La Figuration libre, faire bouger les lignes
Nomade, mais l’espace qu’il occupe à Barbès tient de la caverne d’Ali Baba où s’accumulent quelque trente-cinq années de création depuis les premiers temps de la Figuration libre. Une époque bien lointaine que l’artiste considère aujourd’hui avec lucidité : « Les œuvres que j’ai faites alors, ce sont des œuvres de jeunesse. J’avais entre 19 et 25 ans. Je ne peux pas dire que c’est le centre de mon travail. C’est la base, la racine. C’était une époque très spécifique. Robert [Combas], François [Boisrond], Rémi [Blanchard] et moi, avec mon frère Buddy, on formait un petit groupe et on a fait bouger les lignes. C’était nécessaire. Une histoire partagée pendant quelques années et puis après chacun a pris sa route. » S’il y eut encore l’épisode de la boutique de l’art modeste rue de Poitou, créée en 1987 avec Buddy et Hervé Perdriolle, et cette incroyable exposition « Viva Di Rosa » des deux frangins au Musée d’art moderne de la Ville de Paris, envahissant la totalité des locaux, passé l’effet d’époque de la Figuration libre et le succès fou que toute cette bande a connu, Di Rosa parle sans état d’âme de « l’ostracisme » qu’il a vécu dans les années 1990. Il dit avoir voulu réagir en cherchant à ne pas se laisser enfermer dans cette image et avoir fait finalement le choix de partir.
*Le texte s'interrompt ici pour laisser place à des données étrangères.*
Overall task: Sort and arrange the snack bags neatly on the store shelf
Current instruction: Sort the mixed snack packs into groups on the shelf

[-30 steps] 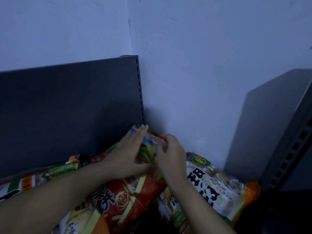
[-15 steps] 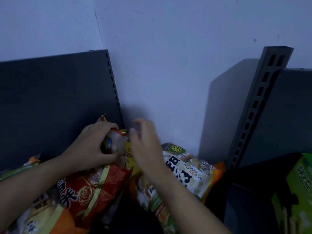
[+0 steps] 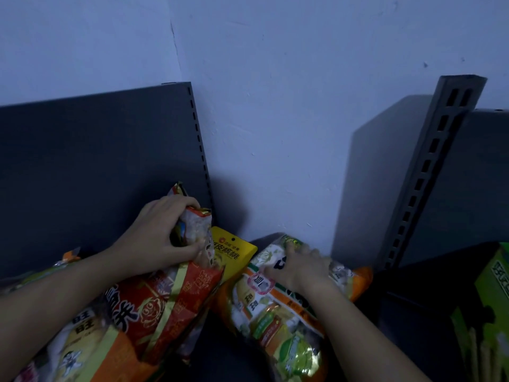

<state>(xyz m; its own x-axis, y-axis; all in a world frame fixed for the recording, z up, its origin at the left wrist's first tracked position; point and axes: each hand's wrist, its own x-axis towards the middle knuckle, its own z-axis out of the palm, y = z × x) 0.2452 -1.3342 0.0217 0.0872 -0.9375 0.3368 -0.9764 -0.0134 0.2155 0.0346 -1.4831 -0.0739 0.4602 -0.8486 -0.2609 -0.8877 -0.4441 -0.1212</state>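
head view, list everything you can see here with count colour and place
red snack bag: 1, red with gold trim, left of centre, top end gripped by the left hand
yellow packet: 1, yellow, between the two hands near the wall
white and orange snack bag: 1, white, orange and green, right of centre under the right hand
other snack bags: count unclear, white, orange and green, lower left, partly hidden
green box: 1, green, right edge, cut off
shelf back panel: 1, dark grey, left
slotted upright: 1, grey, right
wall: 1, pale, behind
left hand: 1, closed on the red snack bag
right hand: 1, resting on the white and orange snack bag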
Quelques signes ne trompent pas. En 1989, Hervé est à Tunis et s’applique à la réalisation de tout un ensemble de sérigraphies avec des artisans locaux. Il y passe là, à ses dires, un moment déterminant qui va le pousser à vouloir multiplier l’expérience en allant à la découverte d’autres horizons et d’autres cultures. Cette année-là, la boutique transformée en galerie est par ailleurs l’occasion pour lui de présenter des œuvres d’artistes d’Art brut comme Robillard, de dessinateurs de BD ou de presse comme Topor et Cabu. Enfin, en 1993, non seulement il séjourne à Sofia en Bulgarie, s’initiant aux techniques de l’icône à fond doré, mais il réalise aussi une imposante fresque sur papier kraft, à la peinture noire, La Vie des pauvres, qui confère à son art un nouveau timbre expressif, sans perdre pour autant ce qui le signe.
La présentation de ces deux ensembles à la Fiac, en 1993, sur le stand de la Galerie Louis Carré, prit alors valeur de manifeste, sinon de symbole. Comme nous avions eu l’occasion de l’écrire à l’époque : « Grandeur et misère contemporaines, spleen et idéal d’aujourd’hui, cet ensemble procède d’une évidente intelligence de la peinture et d’une rare précision de vues. Il s’offre au regard, en fresque et en images ponctuelles, tant à déambuler qu’à zapper, en parfaite réplique à une époque désorientée, privée de ses repères, affolée par cela même qu’elle engendre, gourmande de fictions où pouvoir se réfugier. »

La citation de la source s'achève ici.